Last week’s announcement by Mario Centeno that he would step down as finance minister will have a limited impact on the government’s economic policy outlook. His replacement by Secretary of State for the Budget Joao Leao signals Prime Minister Antonio Costa’s continued concerns about retaining fiscal credibility, especially in the context of the Covid-19 crisis. Moreover, the minority government led by the Socialist Party (PS) will still be able to rely on the support of the opposition parties in parliament, at least until the time comes for Costa to make difficult economic choices.
New Finance Minister Joao Leao is an MIT-trained economist who played a crucial role in engineering Portugal’s first budget surplus since 1975. As secretary of state, he was responsible for controlling expenditure across the different ministries to ensure the yearly deficit targets would be reached.

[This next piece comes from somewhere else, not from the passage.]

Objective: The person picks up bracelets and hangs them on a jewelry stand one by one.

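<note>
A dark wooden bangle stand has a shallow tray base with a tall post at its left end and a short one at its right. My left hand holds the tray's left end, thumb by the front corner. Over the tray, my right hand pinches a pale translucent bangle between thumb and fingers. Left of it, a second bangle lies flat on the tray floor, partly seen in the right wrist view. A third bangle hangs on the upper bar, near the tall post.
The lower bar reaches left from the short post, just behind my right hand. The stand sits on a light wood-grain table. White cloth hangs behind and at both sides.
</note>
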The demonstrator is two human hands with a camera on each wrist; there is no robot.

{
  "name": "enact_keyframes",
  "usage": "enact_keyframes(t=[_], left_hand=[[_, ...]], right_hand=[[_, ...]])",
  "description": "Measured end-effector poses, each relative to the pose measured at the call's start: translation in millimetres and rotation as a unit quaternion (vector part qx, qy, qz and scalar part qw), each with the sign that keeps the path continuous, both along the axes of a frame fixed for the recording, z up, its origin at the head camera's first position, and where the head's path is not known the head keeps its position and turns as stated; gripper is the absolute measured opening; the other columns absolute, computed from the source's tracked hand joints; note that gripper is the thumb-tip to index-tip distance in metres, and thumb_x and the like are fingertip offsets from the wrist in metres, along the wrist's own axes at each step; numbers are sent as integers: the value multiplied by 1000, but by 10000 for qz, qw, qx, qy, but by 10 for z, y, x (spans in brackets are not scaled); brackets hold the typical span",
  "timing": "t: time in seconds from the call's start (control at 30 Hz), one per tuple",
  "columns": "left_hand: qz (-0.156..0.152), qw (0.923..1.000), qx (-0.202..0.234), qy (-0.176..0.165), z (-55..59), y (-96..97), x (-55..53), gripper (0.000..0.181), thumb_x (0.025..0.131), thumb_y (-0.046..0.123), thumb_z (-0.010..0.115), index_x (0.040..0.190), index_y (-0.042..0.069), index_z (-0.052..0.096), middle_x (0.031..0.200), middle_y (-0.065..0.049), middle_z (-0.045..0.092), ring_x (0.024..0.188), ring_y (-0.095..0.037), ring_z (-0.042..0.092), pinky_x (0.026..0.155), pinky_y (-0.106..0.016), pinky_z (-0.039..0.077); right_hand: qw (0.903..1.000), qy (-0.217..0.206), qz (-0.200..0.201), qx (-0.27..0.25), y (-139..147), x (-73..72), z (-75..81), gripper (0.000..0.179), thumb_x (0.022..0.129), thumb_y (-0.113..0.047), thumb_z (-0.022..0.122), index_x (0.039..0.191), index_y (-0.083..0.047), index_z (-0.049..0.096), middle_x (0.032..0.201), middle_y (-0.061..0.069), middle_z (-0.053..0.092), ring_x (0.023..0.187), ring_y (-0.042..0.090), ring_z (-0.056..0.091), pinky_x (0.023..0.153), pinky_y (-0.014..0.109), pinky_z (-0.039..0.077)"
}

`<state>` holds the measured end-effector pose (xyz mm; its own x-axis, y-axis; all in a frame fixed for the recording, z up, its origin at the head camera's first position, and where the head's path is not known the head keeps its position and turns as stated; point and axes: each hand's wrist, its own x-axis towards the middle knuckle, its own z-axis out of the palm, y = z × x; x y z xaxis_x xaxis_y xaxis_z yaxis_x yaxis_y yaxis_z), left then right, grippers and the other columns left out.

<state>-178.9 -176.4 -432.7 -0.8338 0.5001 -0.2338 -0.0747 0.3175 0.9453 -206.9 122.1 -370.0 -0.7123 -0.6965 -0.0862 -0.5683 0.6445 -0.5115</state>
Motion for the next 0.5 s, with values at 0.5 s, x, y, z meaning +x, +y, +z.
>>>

He is a technocrat close to the PS but is not a party member.
Leao’s profile suggests Costa does not want to deviate an inch from the strategy he has followed since he came to power in 2015. As previously explained, the Eurozone crisis had cost the PS its credibility as an economic manager. For Costa, keeping the deficit under control is a cornerstone of the ruling party’s ability to win elections. Having a reliable interlocutor with markets is also crucial in this regard, especially given the fallout from Covid-19. The supplementary budget for 2020 currently being discussed in parliament expects the deficit to reach 6.3% of GDP and public debt to rise to 134% of GDP this year.
Till adjustment do them part
Meanwhile, the government is still able to pass legislation in parliament despite lacking a majority. Two factors explain Costa’s strength. The first one is that his government remains quite popular, especially considering its successful management of the pandemic so far. According to opinion polls, the ruling PS is currently 20 percentage points ahead of the main opposition Social Democratic Party (PSD). Therefore, there is little incentive for the other parties to generate instability by voting against the government.
The second factor relates to the government’s policies to counter the economic fallout from Covid-19. The amended 2020 budget includes a EUR 1bn increase in unemployment benefits and family allowances, extra support for short-term work schemes, and a rise in the budget of the National Health Service. As a result, the other parties – particularly the PSD – are wary of opposing widely popular measures. This equilibrium is unlikely to change until the government is forced to implement fiscal consolidation measures to reduce the deficit, which is unlikely to happen this year.
While politics are unlikely to represent a significant source of risk for now, things could change quickly, given the uncertainty stemming from Covid-19. One short-term signpost to watch is the evolution of the pandemic, as the country has registered several localized outbreaks in the last few hours. Another signal is the controversy surrounding the potential nomination of Mario Centeno to become the next governor of the central bank of Portugal. The opposition parties have agreed to introduce a bill that could eventually block his appointment, which would entail a severe blow for Costa (a final vote on the draft law is expected on 3 July).